TL;DR

Here we are with TASK #1 from the Perl Weekly Challenge #096. Enjoy!

The challenge

You are given a string $S.

Write a script to reverse the order of words in the given string. The string may contain leading/trailing spaces. The string may have more than one space between words in the string. Print the result without leading/trailing spaces and there should be only one space between words.

The questions

This is the typical challenge that takes nothing to solve for 80% of the cases (including 100% of the examples!) but takes the rest of your life to solve properly. Well, even to define properly.
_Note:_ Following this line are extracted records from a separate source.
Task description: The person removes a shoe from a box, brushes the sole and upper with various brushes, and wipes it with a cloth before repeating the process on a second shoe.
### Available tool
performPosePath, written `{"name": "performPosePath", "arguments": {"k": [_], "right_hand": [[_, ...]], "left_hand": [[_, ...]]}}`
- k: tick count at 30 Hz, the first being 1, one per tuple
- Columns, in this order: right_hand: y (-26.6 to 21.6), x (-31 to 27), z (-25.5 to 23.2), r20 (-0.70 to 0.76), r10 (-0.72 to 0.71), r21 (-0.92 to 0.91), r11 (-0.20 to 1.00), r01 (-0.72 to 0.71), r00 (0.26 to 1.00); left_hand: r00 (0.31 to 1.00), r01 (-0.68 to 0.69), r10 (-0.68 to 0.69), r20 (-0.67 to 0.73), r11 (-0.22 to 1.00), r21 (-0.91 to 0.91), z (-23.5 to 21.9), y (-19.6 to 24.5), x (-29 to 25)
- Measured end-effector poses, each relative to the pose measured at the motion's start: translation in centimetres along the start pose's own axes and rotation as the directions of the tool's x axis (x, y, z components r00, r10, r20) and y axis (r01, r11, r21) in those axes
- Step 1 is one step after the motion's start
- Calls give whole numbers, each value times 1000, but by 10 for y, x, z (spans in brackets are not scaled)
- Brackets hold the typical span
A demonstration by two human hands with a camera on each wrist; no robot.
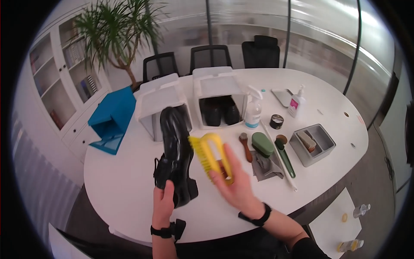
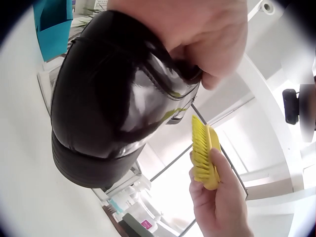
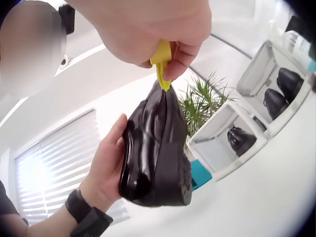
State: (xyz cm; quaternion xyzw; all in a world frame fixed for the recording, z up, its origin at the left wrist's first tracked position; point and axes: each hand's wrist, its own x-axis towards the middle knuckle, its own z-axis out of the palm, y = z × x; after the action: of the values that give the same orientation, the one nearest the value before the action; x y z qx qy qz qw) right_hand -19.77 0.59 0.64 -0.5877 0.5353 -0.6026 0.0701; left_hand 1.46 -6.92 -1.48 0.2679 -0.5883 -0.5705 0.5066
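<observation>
A glossy black lace-up shoe [image 1: 174, 142] is held above the table by my left hand [image 1: 164, 207], its thumb over the heel opening and the toe pointing away. My right hand [image 1: 236, 183] grips a yellow brush [image 1: 215, 155] with yellow bristles turned toward the shoe. In the right wrist view the brush [image 3: 161, 61] overlaps the toe end of the shoe [image 3: 155, 148]; whether they touch I cannot tell. The left wrist view shows the shoe's heel [image 2: 94, 163] up close, with the brush [image 2: 205, 153] beyond it.
Two white boxes stand behind, the right one [image 1: 222, 103] holding black shoes. A teal box [image 1: 114, 116] lies at the left. To the right are a spray bottle [image 1: 253, 112], green brush [image 1: 262, 144], wooden brush [image 1: 246, 146], grey cloth [image 1: 263, 168], white stick [image 1: 280, 159] and grey tray [image 1: 312, 144].
</observation>
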Motion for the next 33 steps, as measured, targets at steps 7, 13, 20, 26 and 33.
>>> {"name": "performPosePath", "arguments": {"k": [7, 13, 20, 26, 33], "right_hand": [[-11, 27, 8, -131, -22, 87, 996, 34, 991], [13, 89, -43, -223, 288, 358, 913, -197, 931], [59, 56, -36, 204, 469, 697, 547, -464, 859], [60, 40, -24, 154, 486, 602, 644, -472, 860], [59, 26, -19, 196, 480, 510, 695, -507, 855]], "left_hand": [[984, -77, 34, 173, 965, 252, -1, -5, -6], [845, -515, 163, 510, 506, 692, 9, 20, -2], [830, -503, -121, 545, 262, 824, 6, 2, 0], [944, -279, 140, 299, 823, 495, 16, -14, 5], [956, 271, -206, -208, 891, 364, 31, 16, 17]]}}
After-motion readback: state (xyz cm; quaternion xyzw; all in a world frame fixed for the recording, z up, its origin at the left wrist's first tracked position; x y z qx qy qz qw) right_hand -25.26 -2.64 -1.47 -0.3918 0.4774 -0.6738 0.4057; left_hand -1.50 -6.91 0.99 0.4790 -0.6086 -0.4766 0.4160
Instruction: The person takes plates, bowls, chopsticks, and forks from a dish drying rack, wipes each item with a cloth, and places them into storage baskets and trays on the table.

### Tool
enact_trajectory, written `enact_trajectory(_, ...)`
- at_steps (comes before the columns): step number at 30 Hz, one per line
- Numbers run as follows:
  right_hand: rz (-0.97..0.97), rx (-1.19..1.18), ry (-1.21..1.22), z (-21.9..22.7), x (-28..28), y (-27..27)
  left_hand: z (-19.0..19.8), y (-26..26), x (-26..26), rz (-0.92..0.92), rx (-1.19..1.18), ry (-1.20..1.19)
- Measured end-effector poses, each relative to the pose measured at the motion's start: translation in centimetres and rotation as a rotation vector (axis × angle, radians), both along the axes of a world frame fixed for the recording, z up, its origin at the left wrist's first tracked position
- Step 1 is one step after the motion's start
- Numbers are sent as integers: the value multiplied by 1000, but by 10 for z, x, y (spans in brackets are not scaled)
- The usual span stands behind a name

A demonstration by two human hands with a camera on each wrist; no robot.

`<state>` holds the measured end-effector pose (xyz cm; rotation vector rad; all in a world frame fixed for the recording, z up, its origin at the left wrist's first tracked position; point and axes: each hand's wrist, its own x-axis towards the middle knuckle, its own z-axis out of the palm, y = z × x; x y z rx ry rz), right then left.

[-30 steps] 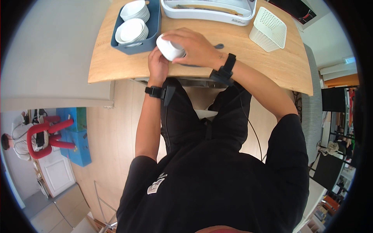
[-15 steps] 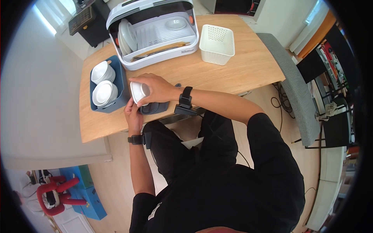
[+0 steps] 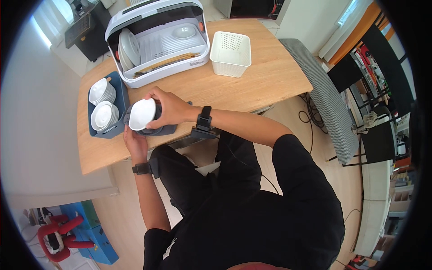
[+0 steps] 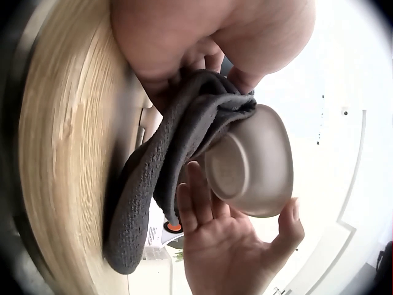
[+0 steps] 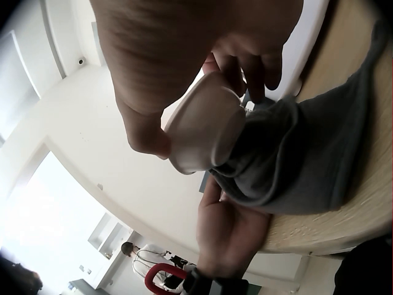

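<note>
In the head view, the right hand [image 3: 172,109] grips a small white bowl [image 3: 142,114] at its edge, thumb on one side and fingers on the other. Below it the left hand [image 3: 136,144] holds a dark grey cloth [image 3: 166,128] against the bowl. The left wrist view shows the cloth [image 4: 147,190] bunched between the left hand's [image 4: 209,37] thumb and fingers, touching the bowl [image 4: 267,160]. From the right wrist, the bowl [image 5: 206,126] is tilted, and part of the cloth [image 5: 301,160] trails over the table.
A blue-grey bin [image 3: 121,93] with two stacks of white bowls [image 3: 102,92] stands left of the hands. Behind is a white dish rack [image 3: 171,74] with plates and chopsticks, its lid raised. A white perforated basket [image 3: 230,54] stands to the right on the wooden table [image 3: 274,83].
The head view has shifted, showing more of the table and rack. The bowl has turned so its white face points towards the head camera; both hands keep hold of the same things.
</note>
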<state>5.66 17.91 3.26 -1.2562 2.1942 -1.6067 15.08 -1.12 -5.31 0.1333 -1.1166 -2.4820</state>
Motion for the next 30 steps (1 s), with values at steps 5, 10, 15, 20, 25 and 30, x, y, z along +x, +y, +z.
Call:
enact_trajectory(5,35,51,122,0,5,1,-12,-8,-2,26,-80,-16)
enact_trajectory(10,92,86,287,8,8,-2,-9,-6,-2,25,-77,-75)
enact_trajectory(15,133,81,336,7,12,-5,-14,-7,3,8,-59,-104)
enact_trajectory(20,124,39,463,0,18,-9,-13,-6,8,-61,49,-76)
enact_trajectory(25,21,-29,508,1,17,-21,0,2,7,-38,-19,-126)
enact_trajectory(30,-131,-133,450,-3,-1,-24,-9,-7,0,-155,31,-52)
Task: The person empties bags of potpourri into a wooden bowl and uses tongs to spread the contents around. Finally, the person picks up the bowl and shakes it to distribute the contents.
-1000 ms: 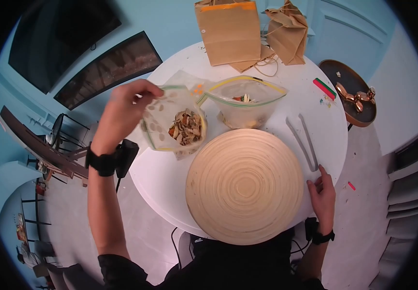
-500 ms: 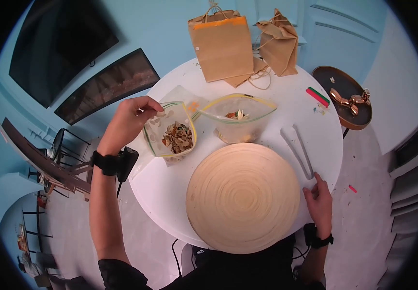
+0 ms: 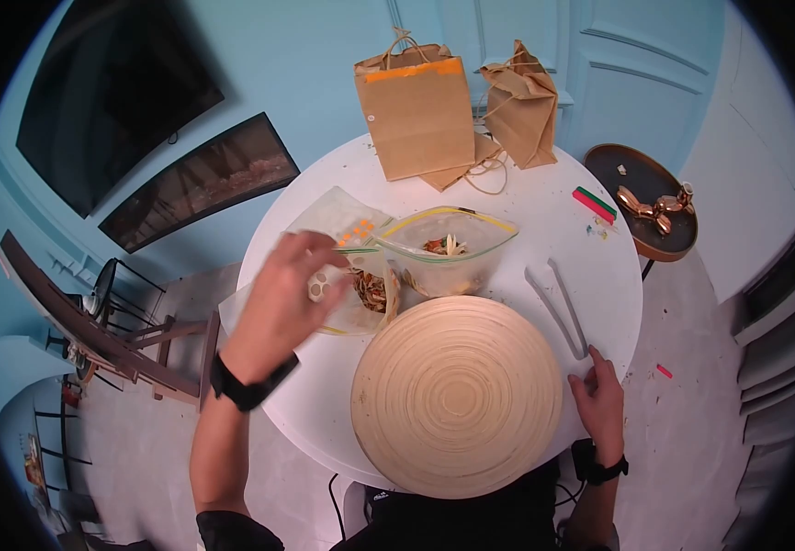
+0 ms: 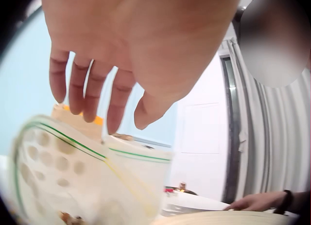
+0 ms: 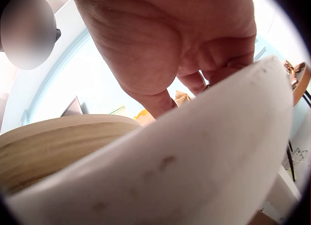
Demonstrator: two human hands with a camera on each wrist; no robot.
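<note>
My left hand [image 3: 282, 298] is over the left zip bag [image 3: 347, 298], which holds dried brown pieces. In the left wrist view its fingers [image 4: 97, 91] hang apart above the bag's green-edged mouth [image 4: 73, 142], gripping nothing. Beside it stands a second zip bag [image 3: 448, 262] with its mouth wide. My right hand [image 3: 599, 404] rests at the table's right edge, fingertips by the closed end of the metal tongs [image 3: 558, 312]. A round ridged wooden board [image 3: 457, 395] lies between the hands, overhanging the near edge.
Paper bags [image 3: 420, 119] stand at the back of the white table [image 3: 324, 441]. A flat bag with orange marks [image 3: 338, 220] lies at the back left, red and green sticks [image 3: 595, 204] at the right. A side table [image 3: 641, 174] bears a copper balloon-dog figure [image 3: 654, 209].
My left hand has let go of the left bag's rim and moved right and nearer, over the bag. The right hand stays by the tongs. The head view has shifted slightly.
</note>
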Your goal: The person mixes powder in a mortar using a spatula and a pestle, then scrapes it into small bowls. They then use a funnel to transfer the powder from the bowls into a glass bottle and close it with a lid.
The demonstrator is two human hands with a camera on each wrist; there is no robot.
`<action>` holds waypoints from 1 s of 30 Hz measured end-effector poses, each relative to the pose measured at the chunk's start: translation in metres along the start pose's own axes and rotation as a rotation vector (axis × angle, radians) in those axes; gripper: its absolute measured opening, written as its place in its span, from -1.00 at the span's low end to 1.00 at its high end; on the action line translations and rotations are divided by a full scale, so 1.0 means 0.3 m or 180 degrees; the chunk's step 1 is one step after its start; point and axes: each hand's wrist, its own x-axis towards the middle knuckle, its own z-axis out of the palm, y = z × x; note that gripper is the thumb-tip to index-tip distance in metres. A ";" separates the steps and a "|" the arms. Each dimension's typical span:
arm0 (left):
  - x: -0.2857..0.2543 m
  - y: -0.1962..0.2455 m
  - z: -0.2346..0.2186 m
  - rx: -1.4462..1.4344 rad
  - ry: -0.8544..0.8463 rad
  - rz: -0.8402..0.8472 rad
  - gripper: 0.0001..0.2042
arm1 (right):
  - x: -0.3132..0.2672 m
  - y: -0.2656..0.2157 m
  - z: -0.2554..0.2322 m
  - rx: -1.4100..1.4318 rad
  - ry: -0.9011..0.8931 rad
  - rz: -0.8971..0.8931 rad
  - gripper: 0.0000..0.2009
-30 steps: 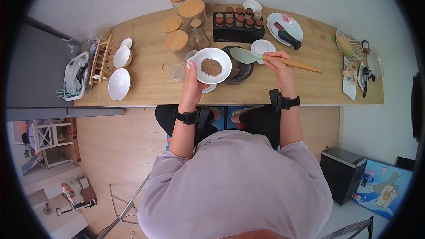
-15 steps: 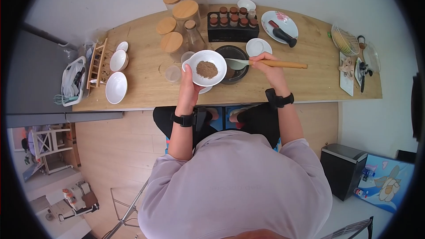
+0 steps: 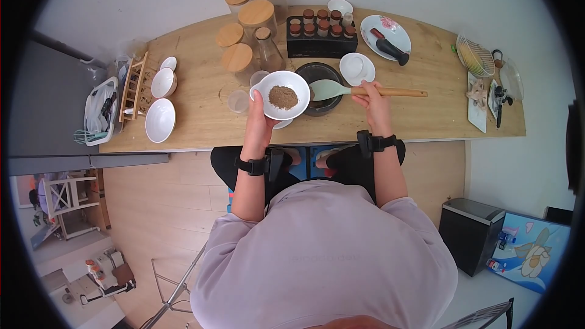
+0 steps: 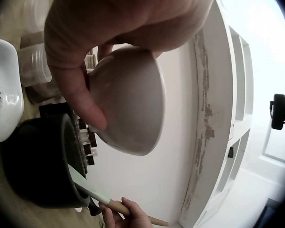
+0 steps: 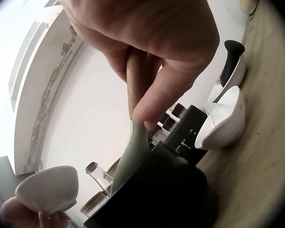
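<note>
My left hand (image 3: 258, 123) holds a white bowl (image 3: 303, 92) by its side, thumb at the rim. Brown powder (image 3: 283, 97) lies in the bottom of the bowl. The right hand (image 3: 376, 109) grips a spatula with a pale green head (image 3: 330, 89) and a wooden handle (image 3: 399, 92), fingers close to where the two join. Below the spatula stands a black mortar (image 3: 334, 107), just right of the bowl. In the left wrist view the green head (image 4: 88, 186) reaches down inside the mortar (image 4: 33, 164).
Behind are lidded glass jars (image 3: 237, 58) and a black rack (image 3: 320, 46) of small spice bottles. A white dish (image 3: 348, 73) and a flowered plate (image 3: 396, 27) with a black pestle (image 3: 393, 50) stand at back right. White bowls (image 3: 159, 125) line the left side.
The right hand has lowered the spatula from above the mortar into it, and its handle has shifted. The left hand keeps the bowl nearly in place.
</note>
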 end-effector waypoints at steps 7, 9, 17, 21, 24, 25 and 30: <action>-0.010 0.006 0.005 0.0063 0.0083 0.0007 -0.36 | 0.040 0.011 -0.067 0.0614 0.0121 0.0177 -0.85; -0.011 0.005 0.009 0.0109 0.0108 -0.0007 -0.34 | 0.051 -0.001 -0.097 0.0727 0.0090 0.0172 -0.86; 0.007 -0.024 0.010 0.0209 -0.0011 -0.0094 -0.41 | 0.022 -0.129 -0.113 0.0943 0.0077 -0.0057 -0.88; 0.020 -0.035 0.029 0.0289 -0.0006 -0.0102 -0.41 | -0.018 -0.201 -0.069 0.0838 -0.0283 -0.0278 -0.89; 0.035 -0.046 0.041 0.0324 -0.0011 -0.0116 -0.41 | -0.063 -0.247 -0.015 0.0623 -0.0532 -0.0424 -0.91; 0.039 -0.048 0.045 0.0342 -0.0008 -0.0126 -0.40 | -0.079 -0.260 0.005 0.0541 -0.0600 -0.0464 -0.91; 0.043 -0.043 0.061 0.0446 -0.0049 -0.0229 -0.34 | -0.160 -0.317 0.093 -0.0565 -0.0980 -0.0896 -0.95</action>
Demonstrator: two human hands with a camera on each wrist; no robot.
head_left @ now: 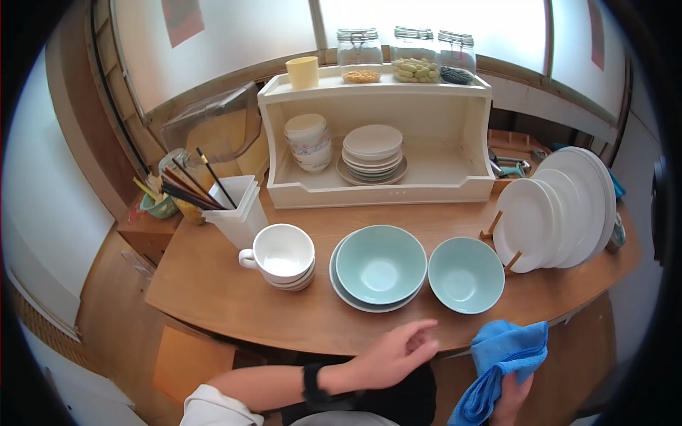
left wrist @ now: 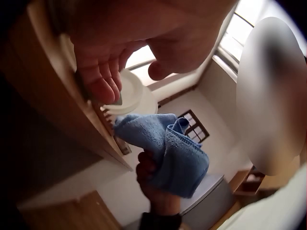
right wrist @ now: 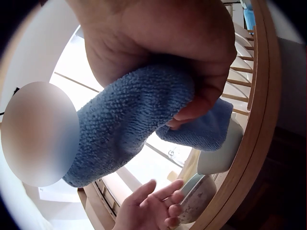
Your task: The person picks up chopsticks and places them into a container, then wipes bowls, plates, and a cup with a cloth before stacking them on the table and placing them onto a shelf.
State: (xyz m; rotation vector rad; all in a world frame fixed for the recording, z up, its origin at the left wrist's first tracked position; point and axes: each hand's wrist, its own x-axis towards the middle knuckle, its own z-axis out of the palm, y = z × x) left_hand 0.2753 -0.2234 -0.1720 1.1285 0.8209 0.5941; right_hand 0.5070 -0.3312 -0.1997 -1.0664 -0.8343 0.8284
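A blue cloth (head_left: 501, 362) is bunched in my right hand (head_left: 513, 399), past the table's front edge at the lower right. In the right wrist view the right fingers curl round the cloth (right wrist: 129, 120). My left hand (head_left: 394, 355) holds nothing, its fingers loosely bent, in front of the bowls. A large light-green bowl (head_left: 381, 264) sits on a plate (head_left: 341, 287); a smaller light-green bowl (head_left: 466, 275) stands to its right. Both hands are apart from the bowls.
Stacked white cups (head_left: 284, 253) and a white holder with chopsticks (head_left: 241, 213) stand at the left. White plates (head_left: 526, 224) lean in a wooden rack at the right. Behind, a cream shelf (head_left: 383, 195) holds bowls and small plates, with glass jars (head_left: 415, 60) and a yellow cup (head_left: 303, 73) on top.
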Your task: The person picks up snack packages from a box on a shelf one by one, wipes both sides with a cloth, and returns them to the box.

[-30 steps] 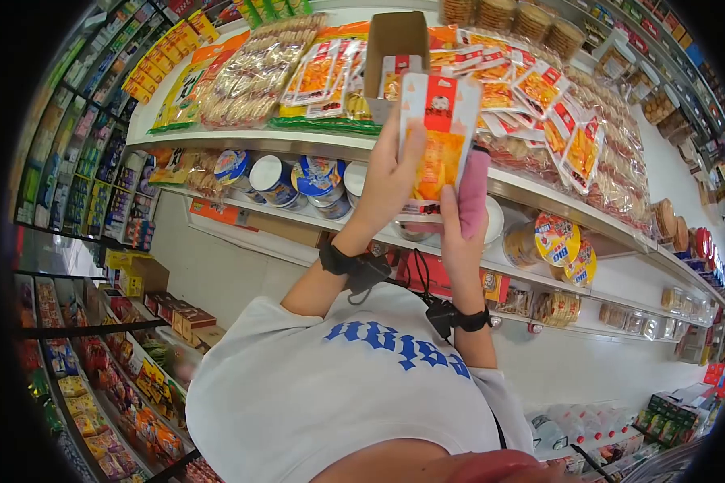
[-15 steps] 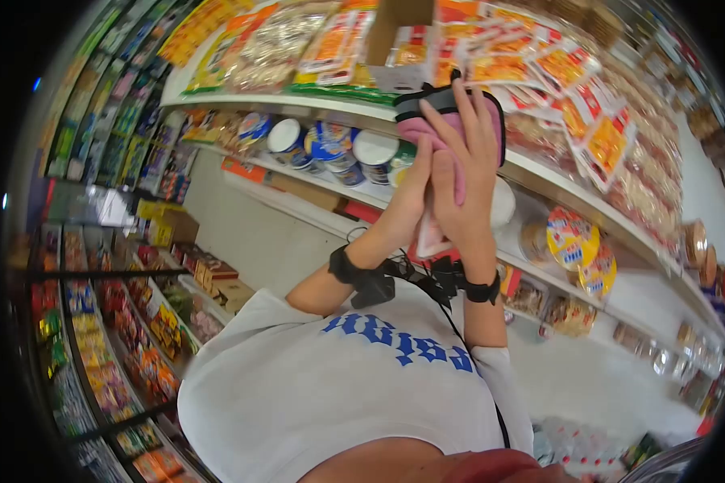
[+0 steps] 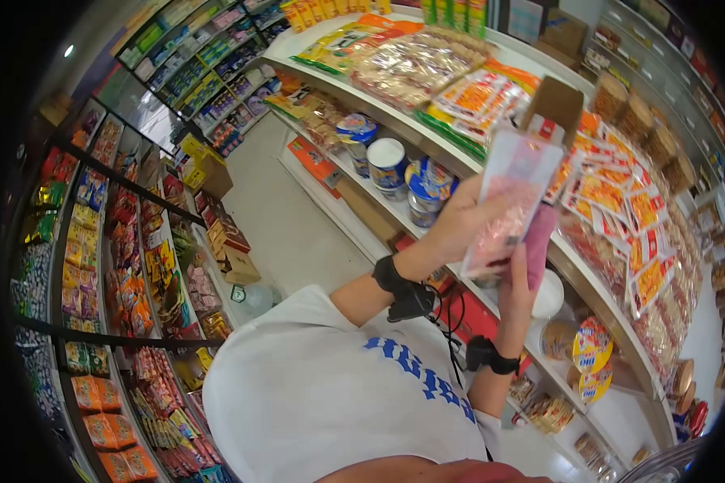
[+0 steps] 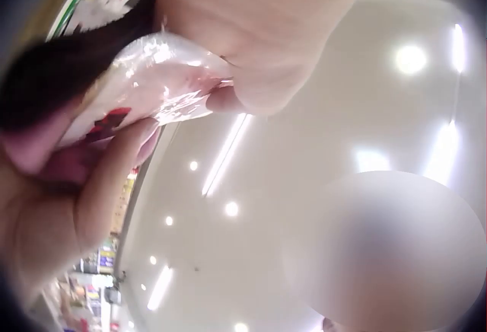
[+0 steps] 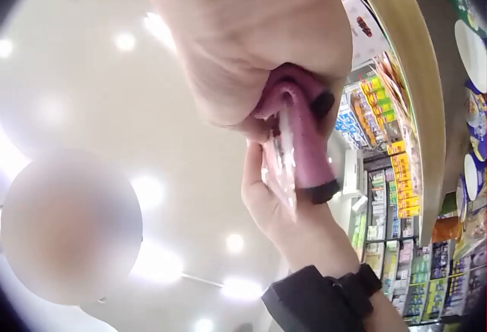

Just like messing with dates and times, you know.

Anyway, the big elephant in the room is what we define to be a word. In normal text we find words (like those things that have a definition in a dictionary), spaces and punctuation marks, like commans, full stops, colons etc.

What should we do with the punctuation marks? Consider them as part of the word they are close to (no spaces inside)? Consider them as some structure that we have to preserve? Remove them completely?

Moreover… sometimes punctuation marks delimit some text, e.g. when you use double quotes around a sentence. should we preserve that structure?

Other times punctuation marks indicate a loss of something. E.g. an apostrophe might indicate that we’re dropping a letter or more to ease faster talking (like I’ll instead of I will) - how should we treat that?

Long story short, we will consider a word any sequence of non-spacing characters… for whatever Perl considers to be a spacing character. And get on with our life!

The solution

This challenge (well, the easy formulation of the challenge, at least) cries for a compact, cryptic solution because it’s one line and it does not take too much to understand anyway:

sub reverse_words ($S) {
   join(' ', reverse split m{\s+}mxs, $S) =~ s{\s+\z}{}rmxs;
}

At its heart, it splits the input string using any sequence of one or more spacing characters, so we get back a list of non-spacing items. These items are usually non-empty strings (more on this shortly).

Using reverse we can… reverse the list, just like we’re asked to do. Using join we merge the list back into a string, this time making sure to insert exactly one space between adjacent items.

One side effect of the split is that an initial sequence of spaces gives rise to an initial item that is actually an empty string. As a consequence, the resulting string will contain a trailing space in this case.

For this reason, we make sure to remove that trailing space (if present) with the substitution s{\s+\z}{}rmxs; here we’re leveraging the regular expression modifier r to make sure that a copy is returned (as opposed to modifying the input object in-place); this copy doubles down as our result value.

This is really it! The whole program, if you’re curious or just fond of copy-and-paste:

#!/usr/bin/env perl
use 5.024;
use warnings;
use experimental qw< postderef signatures >;
no warnings qw< experimental::postderef experimental::signatures >;

sub reverse_words ($S) {
   join(' ', reverse split m{\s+}mxs, $S) =~ s{\s+\z}{}rmxs;
}

my $input = join(' ', @ARGV)
   || '    Perl and   Raku are  part of the same family  ';
say '<', reverse_words($input), '>';

Have fun… safely!